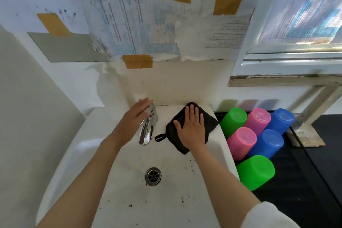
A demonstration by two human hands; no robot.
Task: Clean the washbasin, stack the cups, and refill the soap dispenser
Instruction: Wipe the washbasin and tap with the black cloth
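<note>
My right hand [192, 127] lies flat, fingers spread, on the soft, limp black cloth [209, 120]; I'd bunch its middle.

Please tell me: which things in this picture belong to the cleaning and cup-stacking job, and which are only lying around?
Part of the job:
- white washbasin, dark specks inside
- black folded cloth under the right hand
- chrome tap at the left hand
- six upturned plastic cups, green, pink, blue

Only lying around:
- taped papers on the wall
- window frame

No soap dispenser is visible.
</note>
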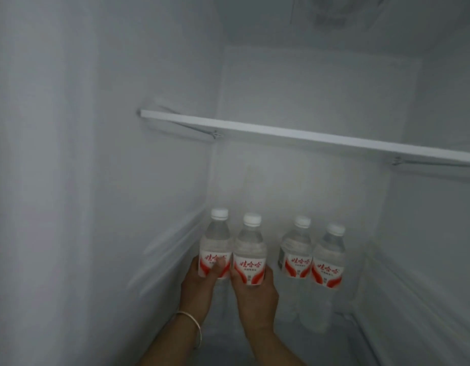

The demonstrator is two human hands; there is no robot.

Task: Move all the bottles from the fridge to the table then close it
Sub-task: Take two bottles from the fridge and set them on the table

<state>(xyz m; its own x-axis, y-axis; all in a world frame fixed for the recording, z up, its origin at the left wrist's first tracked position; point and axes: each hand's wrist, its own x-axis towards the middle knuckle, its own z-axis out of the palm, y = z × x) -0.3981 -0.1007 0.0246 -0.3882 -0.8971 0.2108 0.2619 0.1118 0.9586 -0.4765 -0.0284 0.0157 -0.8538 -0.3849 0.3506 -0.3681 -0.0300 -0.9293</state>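
Note:
Inside the open fridge stand several clear water bottles with white caps and red-and-white labels. My left hand (199, 283), a bracelet on its wrist, is wrapped around the leftmost bottle (216, 241). My right hand (255, 294) grips the bottle beside it (251, 247). Both held bottles are upright and side by side. Two more bottles (296, 249) (329, 257) stand untouched a little to the right, on the lower shelf.
A white-edged glass shelf (307, 134) crosses the fridge above the bottles, with nothing visible on it. The fridge's left wall (149, 194) and right wall (434, 233) close in on both sides. The picture is hazy and blurred.

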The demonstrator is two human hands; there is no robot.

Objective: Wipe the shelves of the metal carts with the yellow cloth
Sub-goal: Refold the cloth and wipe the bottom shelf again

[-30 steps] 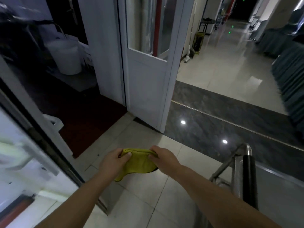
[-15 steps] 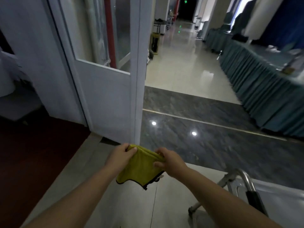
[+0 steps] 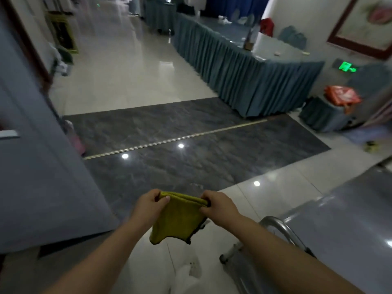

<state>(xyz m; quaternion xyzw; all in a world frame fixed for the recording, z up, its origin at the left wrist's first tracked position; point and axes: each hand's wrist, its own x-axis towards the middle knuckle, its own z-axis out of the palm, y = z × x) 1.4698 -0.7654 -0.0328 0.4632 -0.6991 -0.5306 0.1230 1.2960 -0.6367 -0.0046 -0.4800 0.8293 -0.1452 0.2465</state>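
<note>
The yellow cloth (image 3: 177, 219) hangs folded in front of me, above the floor tiles. My left hand (image 3: 148, 205) pinches its top left corner and my right hand (image 3: 218, 204) grips its top right corner, so the top edge is stretched between them. The metal cart (image 3: 339, 221) stands at the lower right; its grey top shelf and curved steel handle (image 3: 277, 227) lie just right of my right forearm. Neither hand touches the cart.
A white door (image 3: 42, 177) stands open close on my left. A long table with a teal skirt (image 3: 244, 75) runs along the right of the hallway. A red bag (image 3: 341, 97) sits on a covered stand beyond the cart. A white plastic bag (image 3: 186, 276) lies below my arms.
The view has swung to the right: the door has slid to the left edge and the skirted table and more of the cart's top have come into sight. Both hands still hold the cloth.
</note>
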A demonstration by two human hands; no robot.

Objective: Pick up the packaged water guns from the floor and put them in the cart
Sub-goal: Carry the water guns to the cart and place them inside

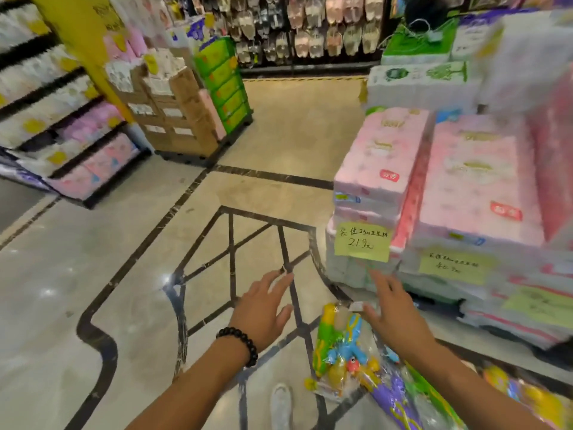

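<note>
Packaged water guns (344, 352) lie on the floor (93, 274), lower centre-right of frame, with more packs (412, 395) trailing to the bottom right corner. Right hand (392, 315) hovers over the top pack, fingers spread, holding nothing; left hand (263, 315) is also open, mid-frame. Risks: slick film slips from a one-handed pinch; overlapping packs drag along. No cart in view, so drop-off is unconfirmed. Stacked tissue packs (387, 156) crowd the right.

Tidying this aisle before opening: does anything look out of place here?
Yes. Clear plastic packs of brightly coloured water guns lie loose on the tiled floor, beside the stacked pink tissue packs, not on any shelf. Both the left hand and right hand are open above them, holding nothing.
</note>
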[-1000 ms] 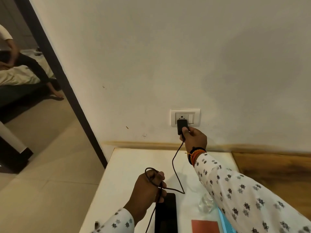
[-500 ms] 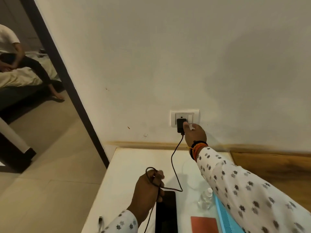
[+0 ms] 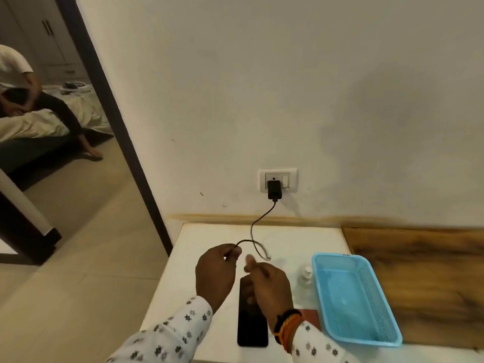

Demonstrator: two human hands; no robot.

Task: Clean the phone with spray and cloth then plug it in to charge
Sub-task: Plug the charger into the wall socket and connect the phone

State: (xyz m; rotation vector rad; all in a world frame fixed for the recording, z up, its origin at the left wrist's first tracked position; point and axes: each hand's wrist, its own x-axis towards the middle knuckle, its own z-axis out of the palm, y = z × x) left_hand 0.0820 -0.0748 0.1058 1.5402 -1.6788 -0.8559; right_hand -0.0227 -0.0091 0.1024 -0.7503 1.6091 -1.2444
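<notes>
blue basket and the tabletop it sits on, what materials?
Blue basket: looks like moulded plastic, matte light blue; its side walls are a fine perforated grid. Tabletop: smooth white surface with a slight sheen, probably laminate or painted board; cannot tell which. The wooden top beside it shows brown grain.

- A plain off-white wall (image 3: 262,74) fills most of the view, with a few small marks low down.
- A dark door frame (image 3: 117,121) slants along its left edge.
- Pale floor tiles (image 3: 86,258) run through the doorway into the next room.
- There, a person (image 3: 15,74) sits on a bed (image 3: 39,127) with light bedding; cupboard doors (image 3: 44,27) stand behind.
- A white tabletop (image 3: 188,271) meets the wall at a wood skirting (image 3: 288,220).
- A wood-grain surface (image 3: 419,263) adjoins it on the right.
</notes>
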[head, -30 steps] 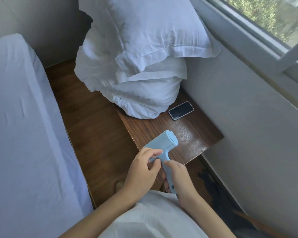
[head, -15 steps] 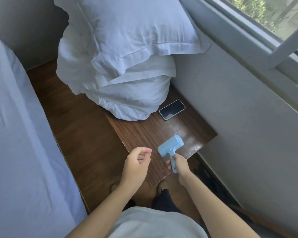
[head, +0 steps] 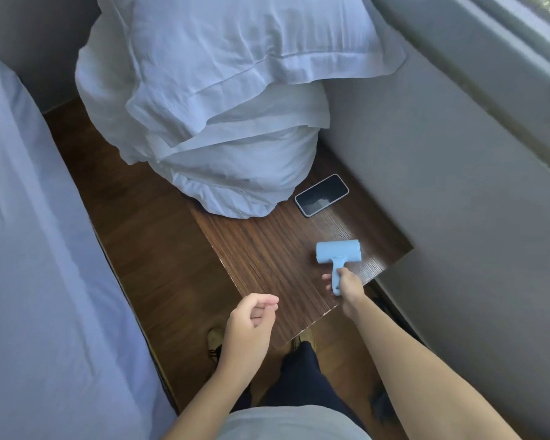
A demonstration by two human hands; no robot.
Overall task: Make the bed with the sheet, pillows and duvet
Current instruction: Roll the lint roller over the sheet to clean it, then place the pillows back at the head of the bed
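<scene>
A stack of white pillows (head: 223,100) is piled on the far end of a dark wooden bedside table (head: 267,265). The bed (head: 29,265), covered in a smooth pale sheet, fills the left side. My right hand (head: 346,289) grips the handle of a light blue lint roller (head: 337,254), whose head lies on the table near its right edge. My left hand (head: 251,325) hovers over the table's near corner with fingers loosely curled, holding nothing. No duvet is distinguishable from the pillow pile.
A black phone (head: 322,195) lies face up on the table beside the pillows. A grey wall (head: 458,217) and window sill run along the right. Wooden floor (head: 134,223) forms a narrow gap between bed and table; my feet stand there.
My left hand let go of the lint roller and drew back. My right hand carried the roller forward and lowered it onto the table.
</scene>
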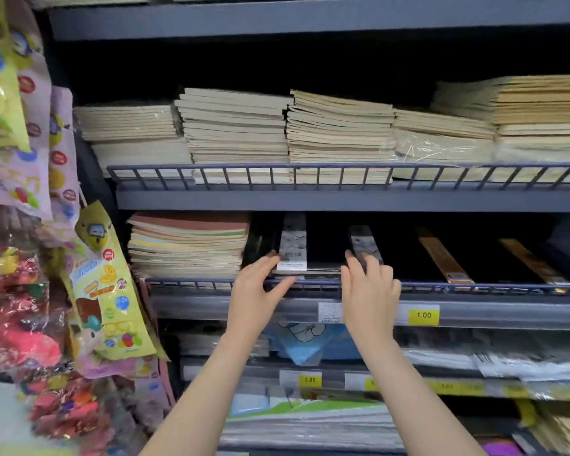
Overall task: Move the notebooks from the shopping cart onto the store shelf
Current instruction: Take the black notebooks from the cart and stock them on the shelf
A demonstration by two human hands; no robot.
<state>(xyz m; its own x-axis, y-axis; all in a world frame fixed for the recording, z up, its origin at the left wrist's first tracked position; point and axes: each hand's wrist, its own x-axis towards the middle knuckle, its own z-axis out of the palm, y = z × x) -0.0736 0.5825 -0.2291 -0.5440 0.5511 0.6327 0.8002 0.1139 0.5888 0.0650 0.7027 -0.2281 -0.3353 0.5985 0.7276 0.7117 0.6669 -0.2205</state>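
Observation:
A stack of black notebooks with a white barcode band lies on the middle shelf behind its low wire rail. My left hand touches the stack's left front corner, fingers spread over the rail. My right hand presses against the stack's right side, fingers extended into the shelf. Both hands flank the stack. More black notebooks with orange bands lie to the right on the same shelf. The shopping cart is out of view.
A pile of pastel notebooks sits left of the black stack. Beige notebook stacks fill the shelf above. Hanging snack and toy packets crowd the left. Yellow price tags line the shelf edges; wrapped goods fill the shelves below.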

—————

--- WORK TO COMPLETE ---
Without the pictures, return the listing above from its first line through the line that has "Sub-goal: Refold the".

--- WRITTEN RESPONSE ---
A demonstration by two human hands; no robot.
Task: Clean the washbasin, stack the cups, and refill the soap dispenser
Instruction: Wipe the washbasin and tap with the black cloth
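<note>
My right hand [192, 127] lies flat, fingers spread, on the soft, limp black cloth [209, 120]; I'd bunch its middle.

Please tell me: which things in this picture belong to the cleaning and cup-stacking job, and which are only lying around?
Part of the job:
- white washbasin, dark specks inside
- black folded cloth under the right hand
- chrome tap at the left hand
- six upturned plastic cups, green, pink, blue

Only lying around:
- taped papers on the wall
- window frame

No soap dispenser is visible.
</note>
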
The demonstrator is two human hands; there is no robot.

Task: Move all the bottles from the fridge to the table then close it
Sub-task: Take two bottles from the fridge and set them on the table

<state>(xyz m; its own x-axis, y-axis; all in a world frame fixed for the recording, z up, its origin at the left wrist's first tracked position; point and axes: each hand's wrist, its own x-axis towards the middle knuckle, its own z-axis out of the palm, y = z × x) -0.3981 -0.1007 0.0246 -0.3882 -0.8971 0.2108 0.2619 0.1118 0.9586 -0.4765 -0.0284 0.0157 -0.8538 -0.3849 0.3506 -0.3681 -0.0300 -0.9293</state>
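Note:
Inside the open fridge stand several clear water bottles with white caps and red-and-white labels. My left hand (199, 283), a bracelet on its wrist, is wrapped around the leftmost bottle (216, 241). My right hand (255, 294) grips the bottle beside it (251, 247). Both held bottles are upright and side by side. Two more bottles (296, 249) (329, 257) stand untouched a little to the right, on the lower shelf.
A white-edged glass shelf (307, 134) crosses the fridge above the bottles, with nothing visible on it. The fridge's left wall (149, 194) and right wall (434, 233) close in on both sides. The picture is hazy and blurred.
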
The demonstrator is two human hands; there is no robot.

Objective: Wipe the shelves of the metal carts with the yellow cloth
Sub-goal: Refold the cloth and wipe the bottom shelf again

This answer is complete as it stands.